### Aim of the exercise
Your answer should be the lines below from the one with "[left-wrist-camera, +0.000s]" to the one with "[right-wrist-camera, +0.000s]", both included, given again exactly and with nothing added.

### Data to process
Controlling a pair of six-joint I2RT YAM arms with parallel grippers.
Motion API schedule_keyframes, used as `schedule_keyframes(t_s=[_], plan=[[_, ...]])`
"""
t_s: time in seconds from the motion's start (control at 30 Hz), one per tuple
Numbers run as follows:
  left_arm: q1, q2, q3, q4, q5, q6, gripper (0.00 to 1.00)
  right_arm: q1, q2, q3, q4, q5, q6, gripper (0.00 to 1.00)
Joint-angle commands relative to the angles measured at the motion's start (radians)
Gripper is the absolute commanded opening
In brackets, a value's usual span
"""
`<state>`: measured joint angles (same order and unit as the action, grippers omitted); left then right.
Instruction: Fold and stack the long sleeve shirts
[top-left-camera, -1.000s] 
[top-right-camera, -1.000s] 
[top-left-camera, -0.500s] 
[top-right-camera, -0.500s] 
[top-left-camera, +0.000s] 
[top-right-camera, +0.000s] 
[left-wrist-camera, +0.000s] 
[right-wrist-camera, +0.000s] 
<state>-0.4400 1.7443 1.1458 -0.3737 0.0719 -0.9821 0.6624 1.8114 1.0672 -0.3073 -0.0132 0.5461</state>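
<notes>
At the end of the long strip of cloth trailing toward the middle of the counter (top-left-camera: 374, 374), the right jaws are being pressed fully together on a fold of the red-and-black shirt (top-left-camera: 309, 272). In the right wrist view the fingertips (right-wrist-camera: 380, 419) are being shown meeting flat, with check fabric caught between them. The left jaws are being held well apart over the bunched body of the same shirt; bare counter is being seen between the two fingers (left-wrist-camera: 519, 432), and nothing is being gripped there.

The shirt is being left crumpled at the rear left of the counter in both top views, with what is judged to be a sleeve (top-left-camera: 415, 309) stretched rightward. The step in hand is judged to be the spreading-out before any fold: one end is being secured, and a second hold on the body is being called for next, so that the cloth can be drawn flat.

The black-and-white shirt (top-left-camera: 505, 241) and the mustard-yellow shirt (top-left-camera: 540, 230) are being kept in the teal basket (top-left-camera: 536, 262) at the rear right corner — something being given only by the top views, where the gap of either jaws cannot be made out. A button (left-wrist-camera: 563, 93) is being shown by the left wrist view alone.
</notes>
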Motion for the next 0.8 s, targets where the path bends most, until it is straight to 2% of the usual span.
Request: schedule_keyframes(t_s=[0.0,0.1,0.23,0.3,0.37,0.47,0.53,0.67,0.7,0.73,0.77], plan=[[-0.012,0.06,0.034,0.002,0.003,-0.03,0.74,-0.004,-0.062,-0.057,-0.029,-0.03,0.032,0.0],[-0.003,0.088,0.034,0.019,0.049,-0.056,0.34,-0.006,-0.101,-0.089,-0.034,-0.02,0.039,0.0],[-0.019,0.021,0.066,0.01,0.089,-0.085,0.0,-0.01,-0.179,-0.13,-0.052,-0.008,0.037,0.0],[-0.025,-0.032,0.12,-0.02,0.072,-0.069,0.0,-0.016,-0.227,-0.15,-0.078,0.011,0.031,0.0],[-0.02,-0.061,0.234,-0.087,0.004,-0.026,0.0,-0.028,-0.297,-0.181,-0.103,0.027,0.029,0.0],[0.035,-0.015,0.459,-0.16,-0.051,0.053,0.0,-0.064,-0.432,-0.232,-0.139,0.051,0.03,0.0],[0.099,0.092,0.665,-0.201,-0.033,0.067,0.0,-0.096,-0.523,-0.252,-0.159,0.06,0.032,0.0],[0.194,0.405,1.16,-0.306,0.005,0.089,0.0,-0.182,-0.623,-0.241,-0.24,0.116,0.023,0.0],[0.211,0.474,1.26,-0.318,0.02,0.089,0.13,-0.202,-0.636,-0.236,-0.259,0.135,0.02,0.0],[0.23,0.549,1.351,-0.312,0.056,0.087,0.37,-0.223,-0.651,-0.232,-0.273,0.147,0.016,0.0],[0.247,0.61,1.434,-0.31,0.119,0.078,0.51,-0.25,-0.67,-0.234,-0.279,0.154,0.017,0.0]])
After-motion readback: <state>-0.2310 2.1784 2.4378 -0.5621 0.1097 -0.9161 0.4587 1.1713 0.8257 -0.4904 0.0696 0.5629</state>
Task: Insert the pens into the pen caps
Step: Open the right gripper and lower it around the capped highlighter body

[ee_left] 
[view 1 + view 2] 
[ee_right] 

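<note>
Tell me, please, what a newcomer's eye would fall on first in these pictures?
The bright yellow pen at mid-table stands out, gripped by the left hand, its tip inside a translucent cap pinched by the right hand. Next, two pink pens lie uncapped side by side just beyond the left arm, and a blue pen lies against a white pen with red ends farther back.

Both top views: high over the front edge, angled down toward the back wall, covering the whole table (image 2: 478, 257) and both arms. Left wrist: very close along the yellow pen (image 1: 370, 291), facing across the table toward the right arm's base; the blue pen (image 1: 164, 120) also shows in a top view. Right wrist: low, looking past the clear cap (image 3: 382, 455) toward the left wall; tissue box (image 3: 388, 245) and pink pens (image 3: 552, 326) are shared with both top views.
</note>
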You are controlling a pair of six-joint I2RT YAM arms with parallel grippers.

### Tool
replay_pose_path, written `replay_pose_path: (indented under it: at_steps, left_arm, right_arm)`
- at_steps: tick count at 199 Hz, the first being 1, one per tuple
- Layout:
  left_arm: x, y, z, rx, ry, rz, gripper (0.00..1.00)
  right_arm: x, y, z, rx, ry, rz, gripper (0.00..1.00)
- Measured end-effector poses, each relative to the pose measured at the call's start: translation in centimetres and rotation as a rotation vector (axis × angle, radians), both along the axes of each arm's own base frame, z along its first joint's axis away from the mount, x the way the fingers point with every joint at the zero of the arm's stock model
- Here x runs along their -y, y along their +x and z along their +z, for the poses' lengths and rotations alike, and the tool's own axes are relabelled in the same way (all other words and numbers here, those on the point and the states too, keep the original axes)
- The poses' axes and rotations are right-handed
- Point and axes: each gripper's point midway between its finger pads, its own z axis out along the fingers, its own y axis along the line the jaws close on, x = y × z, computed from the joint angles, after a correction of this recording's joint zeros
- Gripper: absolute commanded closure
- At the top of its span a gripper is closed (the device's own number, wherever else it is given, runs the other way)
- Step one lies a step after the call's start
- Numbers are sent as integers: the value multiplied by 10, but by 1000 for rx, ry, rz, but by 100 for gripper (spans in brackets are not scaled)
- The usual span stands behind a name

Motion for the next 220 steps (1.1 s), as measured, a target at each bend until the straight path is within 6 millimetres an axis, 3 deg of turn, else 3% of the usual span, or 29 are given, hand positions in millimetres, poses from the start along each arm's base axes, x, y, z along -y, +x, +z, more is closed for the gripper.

### Reply
[left-wrist-camera, +0.000s] 
[right-wrist-camera, +0.000s] 

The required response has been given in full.